Search each line below for the word "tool" and list those that contain it.

Start of Material for this exercise

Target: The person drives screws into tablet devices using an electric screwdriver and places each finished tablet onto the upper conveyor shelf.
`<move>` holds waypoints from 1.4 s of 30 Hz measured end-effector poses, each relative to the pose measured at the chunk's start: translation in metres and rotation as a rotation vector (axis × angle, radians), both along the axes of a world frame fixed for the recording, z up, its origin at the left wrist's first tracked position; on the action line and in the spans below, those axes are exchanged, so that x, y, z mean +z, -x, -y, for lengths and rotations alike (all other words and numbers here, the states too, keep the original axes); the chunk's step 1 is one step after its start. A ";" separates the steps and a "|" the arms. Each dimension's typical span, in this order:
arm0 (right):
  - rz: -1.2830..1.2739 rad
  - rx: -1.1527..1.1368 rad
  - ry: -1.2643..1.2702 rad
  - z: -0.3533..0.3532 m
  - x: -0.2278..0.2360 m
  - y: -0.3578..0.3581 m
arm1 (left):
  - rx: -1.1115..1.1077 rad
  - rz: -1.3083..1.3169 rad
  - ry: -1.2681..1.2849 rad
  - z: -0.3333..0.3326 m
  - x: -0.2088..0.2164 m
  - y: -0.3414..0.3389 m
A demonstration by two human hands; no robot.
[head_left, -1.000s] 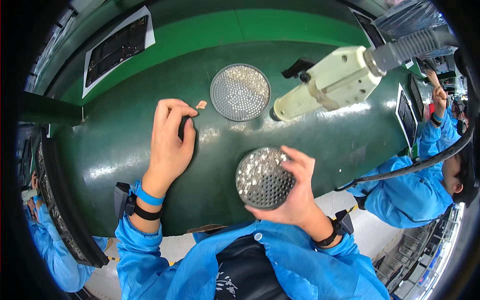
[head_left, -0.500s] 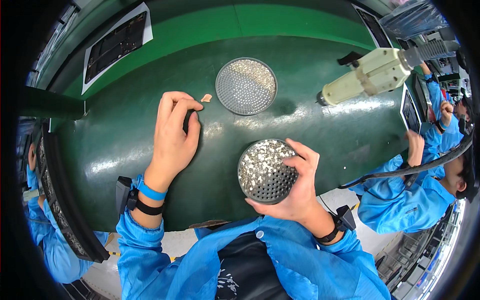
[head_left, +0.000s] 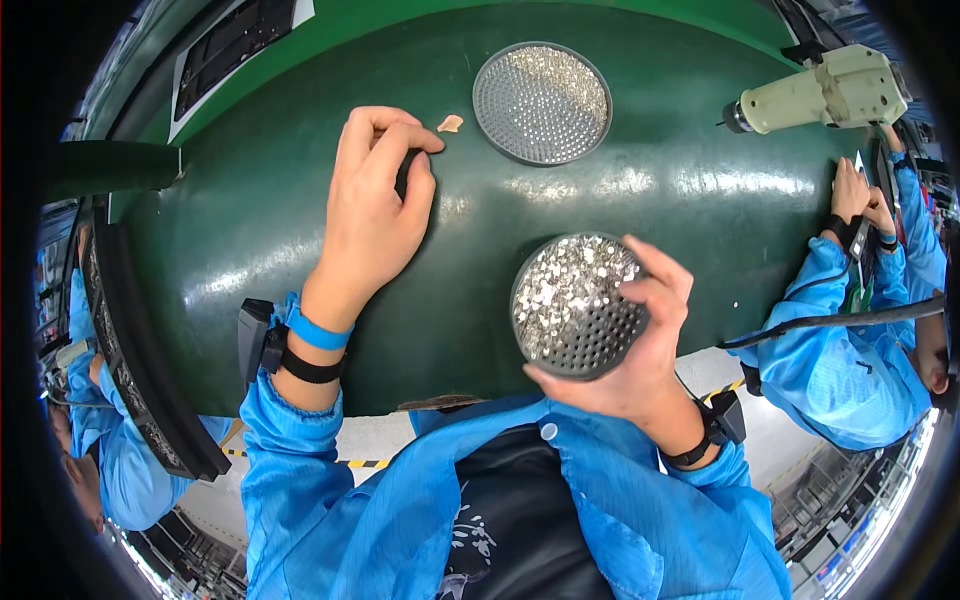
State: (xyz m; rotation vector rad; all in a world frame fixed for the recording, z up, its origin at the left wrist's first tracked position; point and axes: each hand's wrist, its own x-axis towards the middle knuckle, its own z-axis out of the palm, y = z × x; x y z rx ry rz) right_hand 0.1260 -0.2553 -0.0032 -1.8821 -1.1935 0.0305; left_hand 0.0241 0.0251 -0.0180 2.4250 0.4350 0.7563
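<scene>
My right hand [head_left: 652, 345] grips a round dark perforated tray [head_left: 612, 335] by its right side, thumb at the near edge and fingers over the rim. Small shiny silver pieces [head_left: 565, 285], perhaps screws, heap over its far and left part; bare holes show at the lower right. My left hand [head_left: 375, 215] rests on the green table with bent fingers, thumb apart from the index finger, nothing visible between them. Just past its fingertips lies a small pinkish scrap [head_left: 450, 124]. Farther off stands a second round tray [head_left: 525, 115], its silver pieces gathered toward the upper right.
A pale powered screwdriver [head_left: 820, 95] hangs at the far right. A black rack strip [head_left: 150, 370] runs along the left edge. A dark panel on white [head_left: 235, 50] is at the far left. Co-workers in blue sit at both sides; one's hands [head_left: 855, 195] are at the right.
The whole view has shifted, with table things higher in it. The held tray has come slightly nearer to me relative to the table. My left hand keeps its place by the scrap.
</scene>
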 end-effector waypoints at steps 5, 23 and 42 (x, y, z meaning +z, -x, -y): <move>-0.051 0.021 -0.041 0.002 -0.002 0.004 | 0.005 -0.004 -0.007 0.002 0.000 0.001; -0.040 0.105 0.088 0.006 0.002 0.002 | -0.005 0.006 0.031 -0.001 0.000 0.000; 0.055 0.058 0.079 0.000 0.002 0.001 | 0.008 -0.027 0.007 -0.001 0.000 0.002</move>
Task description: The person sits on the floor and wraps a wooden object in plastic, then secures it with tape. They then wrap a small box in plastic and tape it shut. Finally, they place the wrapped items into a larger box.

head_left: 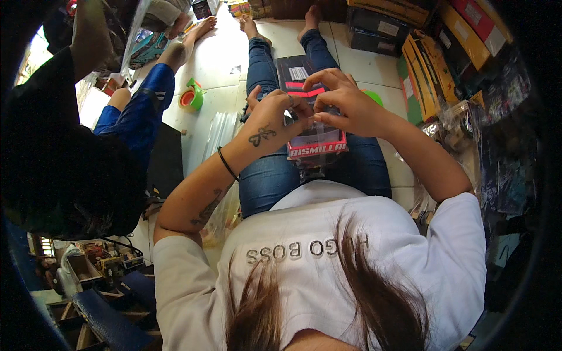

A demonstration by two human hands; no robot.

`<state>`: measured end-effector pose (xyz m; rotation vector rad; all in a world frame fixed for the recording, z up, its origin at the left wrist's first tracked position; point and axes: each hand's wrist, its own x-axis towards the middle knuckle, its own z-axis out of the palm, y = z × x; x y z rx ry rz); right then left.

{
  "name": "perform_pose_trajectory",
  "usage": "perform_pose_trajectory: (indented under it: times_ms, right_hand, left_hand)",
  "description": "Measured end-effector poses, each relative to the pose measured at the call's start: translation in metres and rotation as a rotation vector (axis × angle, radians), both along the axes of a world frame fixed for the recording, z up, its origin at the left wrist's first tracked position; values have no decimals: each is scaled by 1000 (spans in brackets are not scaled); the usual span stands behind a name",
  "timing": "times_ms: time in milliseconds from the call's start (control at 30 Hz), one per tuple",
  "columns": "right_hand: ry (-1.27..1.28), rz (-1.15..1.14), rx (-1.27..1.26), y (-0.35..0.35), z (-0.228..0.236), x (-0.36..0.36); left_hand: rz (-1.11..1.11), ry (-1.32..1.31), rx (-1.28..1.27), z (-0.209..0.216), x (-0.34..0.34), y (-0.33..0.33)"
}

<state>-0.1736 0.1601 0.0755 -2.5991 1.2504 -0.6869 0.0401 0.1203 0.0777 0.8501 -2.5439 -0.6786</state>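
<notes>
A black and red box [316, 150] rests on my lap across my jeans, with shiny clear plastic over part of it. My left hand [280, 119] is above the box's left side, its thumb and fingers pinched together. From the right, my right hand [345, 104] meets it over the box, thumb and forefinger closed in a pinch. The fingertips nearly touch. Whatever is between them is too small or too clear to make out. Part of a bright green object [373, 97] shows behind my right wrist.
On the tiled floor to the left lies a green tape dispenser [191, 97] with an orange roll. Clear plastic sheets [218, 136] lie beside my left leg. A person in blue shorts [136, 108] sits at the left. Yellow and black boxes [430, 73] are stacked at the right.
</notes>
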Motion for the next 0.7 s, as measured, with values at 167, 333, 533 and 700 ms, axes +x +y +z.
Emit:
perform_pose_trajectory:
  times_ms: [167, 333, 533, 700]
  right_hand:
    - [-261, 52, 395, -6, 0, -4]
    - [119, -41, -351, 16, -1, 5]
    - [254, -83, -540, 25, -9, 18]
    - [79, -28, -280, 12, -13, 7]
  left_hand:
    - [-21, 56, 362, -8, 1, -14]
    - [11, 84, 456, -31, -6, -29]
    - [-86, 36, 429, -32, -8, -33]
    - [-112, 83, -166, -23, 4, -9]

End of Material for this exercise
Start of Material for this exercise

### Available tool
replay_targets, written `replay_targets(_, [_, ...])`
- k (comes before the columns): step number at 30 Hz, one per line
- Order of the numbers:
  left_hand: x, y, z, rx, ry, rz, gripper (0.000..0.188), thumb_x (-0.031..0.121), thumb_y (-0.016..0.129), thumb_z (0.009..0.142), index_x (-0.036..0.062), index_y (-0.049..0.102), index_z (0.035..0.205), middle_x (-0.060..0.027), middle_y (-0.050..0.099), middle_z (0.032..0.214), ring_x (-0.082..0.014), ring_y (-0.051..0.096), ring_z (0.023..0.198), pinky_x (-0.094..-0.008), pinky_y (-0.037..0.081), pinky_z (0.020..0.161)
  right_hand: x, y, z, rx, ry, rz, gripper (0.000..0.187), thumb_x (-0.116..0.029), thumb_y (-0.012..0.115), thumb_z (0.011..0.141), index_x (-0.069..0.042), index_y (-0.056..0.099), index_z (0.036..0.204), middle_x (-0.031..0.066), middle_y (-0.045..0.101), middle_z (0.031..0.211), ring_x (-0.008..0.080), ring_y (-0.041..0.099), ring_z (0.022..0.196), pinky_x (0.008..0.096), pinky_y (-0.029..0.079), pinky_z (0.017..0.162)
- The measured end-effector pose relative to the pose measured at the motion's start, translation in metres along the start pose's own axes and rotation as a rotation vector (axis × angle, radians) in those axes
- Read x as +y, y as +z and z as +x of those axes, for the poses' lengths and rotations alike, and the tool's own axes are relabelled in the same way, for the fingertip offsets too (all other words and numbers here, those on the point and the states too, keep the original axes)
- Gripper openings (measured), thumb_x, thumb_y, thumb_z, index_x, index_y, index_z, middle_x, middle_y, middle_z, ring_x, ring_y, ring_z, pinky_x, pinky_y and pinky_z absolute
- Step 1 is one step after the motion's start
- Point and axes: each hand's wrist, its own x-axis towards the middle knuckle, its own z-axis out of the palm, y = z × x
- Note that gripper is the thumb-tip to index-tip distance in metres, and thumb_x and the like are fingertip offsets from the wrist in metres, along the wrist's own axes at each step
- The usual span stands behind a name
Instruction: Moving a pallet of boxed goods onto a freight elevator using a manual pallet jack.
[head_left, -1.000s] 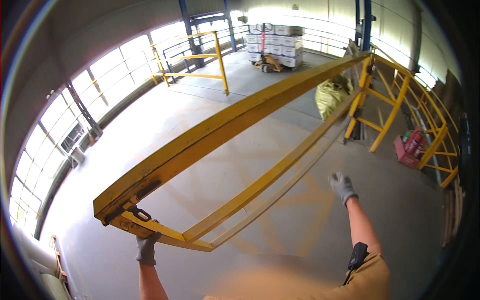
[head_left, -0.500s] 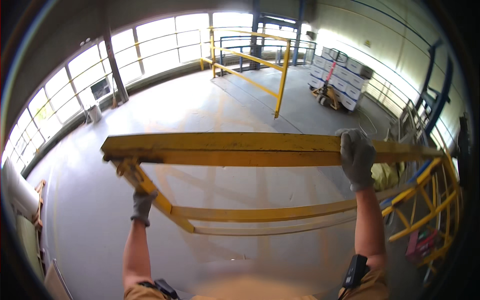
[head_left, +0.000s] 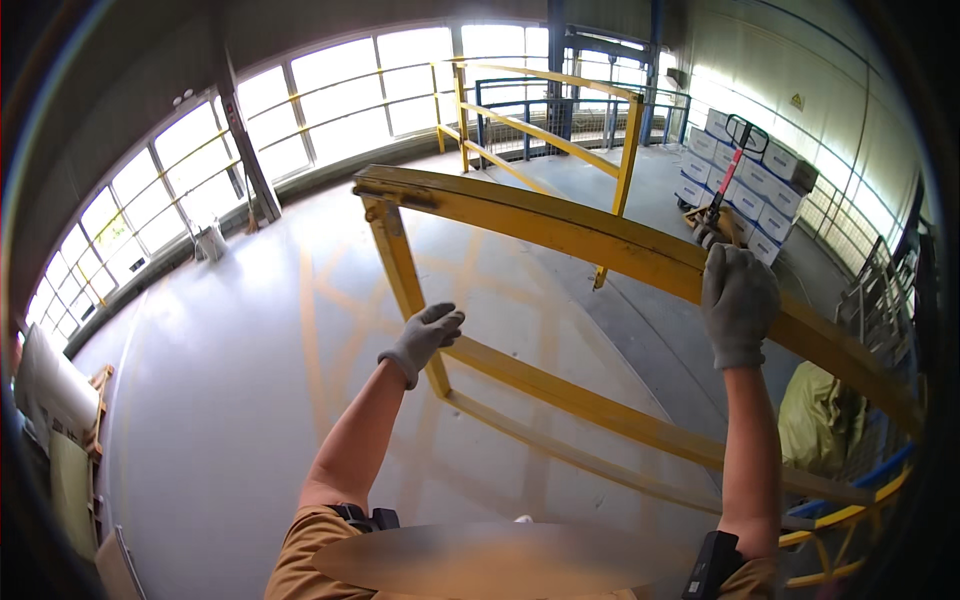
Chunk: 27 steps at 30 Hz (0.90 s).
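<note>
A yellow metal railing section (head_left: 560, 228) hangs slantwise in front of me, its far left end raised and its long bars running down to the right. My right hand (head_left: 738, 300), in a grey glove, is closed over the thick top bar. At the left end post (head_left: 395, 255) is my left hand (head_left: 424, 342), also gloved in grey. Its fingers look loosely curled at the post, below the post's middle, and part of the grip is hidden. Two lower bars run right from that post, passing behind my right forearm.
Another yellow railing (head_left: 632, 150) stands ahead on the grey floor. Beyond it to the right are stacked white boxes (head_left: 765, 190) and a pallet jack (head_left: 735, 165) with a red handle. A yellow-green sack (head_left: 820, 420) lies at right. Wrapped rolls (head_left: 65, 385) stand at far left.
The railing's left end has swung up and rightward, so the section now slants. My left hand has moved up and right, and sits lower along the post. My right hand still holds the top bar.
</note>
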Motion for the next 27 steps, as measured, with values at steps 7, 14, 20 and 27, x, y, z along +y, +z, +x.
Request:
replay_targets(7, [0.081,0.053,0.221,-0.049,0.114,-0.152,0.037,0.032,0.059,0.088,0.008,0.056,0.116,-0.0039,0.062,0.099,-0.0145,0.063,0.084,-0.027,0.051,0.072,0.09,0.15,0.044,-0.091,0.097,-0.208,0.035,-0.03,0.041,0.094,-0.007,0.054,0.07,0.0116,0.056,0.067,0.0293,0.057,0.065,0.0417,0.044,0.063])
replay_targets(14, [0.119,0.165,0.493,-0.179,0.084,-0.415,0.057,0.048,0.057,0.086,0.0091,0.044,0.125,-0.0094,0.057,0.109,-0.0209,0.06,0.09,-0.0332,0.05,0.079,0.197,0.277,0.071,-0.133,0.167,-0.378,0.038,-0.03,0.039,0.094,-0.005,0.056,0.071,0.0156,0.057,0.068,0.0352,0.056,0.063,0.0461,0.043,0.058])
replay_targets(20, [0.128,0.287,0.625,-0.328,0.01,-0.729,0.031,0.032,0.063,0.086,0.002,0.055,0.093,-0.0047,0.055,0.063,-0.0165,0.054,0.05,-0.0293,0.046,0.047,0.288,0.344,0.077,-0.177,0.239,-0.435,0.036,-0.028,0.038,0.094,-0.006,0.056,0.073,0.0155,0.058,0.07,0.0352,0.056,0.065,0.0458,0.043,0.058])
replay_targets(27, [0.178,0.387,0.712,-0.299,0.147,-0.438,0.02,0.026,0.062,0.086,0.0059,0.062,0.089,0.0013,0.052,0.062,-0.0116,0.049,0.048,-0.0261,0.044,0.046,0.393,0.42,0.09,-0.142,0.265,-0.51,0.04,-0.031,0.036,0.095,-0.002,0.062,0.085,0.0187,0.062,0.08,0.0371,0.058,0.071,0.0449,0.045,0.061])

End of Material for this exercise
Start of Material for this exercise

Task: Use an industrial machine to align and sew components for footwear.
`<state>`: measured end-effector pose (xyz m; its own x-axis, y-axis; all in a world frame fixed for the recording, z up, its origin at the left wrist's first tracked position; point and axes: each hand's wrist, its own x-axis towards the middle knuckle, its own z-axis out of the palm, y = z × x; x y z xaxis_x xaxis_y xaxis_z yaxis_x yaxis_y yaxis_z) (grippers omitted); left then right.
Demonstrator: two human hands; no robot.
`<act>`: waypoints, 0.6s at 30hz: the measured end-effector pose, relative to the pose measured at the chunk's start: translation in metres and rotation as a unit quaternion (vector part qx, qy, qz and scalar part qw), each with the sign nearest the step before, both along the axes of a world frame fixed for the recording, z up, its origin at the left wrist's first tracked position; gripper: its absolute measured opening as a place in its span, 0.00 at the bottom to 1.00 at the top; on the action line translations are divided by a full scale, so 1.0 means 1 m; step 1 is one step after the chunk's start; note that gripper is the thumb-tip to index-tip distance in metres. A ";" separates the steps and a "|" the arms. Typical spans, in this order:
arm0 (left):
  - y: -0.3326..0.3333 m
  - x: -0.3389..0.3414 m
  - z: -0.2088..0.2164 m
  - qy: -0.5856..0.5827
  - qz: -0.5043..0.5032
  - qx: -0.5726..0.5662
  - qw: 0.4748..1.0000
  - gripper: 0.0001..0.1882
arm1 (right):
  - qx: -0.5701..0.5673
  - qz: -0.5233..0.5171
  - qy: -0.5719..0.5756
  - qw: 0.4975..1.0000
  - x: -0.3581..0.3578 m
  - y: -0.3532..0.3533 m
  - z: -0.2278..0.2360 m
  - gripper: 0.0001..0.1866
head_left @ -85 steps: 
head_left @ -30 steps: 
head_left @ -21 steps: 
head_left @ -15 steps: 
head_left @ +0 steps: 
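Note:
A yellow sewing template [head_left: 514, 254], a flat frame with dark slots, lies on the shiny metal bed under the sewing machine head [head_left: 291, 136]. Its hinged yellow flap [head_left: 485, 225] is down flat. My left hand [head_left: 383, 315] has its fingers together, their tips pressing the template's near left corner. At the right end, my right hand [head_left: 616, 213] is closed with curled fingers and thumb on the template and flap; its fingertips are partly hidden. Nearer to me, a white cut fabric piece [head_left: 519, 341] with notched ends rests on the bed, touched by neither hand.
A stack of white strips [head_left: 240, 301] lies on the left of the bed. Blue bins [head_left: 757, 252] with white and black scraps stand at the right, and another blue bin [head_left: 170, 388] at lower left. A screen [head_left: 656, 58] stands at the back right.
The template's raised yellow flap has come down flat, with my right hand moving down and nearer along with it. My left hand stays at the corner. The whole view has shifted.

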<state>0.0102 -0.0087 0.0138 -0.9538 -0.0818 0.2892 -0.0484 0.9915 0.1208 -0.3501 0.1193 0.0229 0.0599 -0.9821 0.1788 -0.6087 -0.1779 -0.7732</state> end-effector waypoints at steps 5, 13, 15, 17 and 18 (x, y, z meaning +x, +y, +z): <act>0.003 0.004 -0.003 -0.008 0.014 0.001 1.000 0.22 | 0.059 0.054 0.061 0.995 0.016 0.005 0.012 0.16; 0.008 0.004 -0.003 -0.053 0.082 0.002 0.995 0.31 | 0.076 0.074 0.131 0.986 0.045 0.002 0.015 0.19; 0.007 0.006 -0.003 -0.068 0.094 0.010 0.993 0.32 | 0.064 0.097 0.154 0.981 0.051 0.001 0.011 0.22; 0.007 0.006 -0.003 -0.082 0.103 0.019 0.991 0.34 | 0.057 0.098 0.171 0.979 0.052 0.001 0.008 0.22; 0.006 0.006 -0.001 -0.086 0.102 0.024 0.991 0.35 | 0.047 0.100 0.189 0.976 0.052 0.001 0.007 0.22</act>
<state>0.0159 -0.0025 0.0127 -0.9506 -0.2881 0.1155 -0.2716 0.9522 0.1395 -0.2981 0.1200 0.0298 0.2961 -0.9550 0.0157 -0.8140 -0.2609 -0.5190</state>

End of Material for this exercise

### Answer space
### Available tool
- Read x as +y, y as +z and z as +x of those axes, for the poses' lengths and rotations alike, and the tool's own axes are relabelled in the same way, for the fingertip offsets too (all other words and numbers here, those on the point and the states too, keep the original axes)

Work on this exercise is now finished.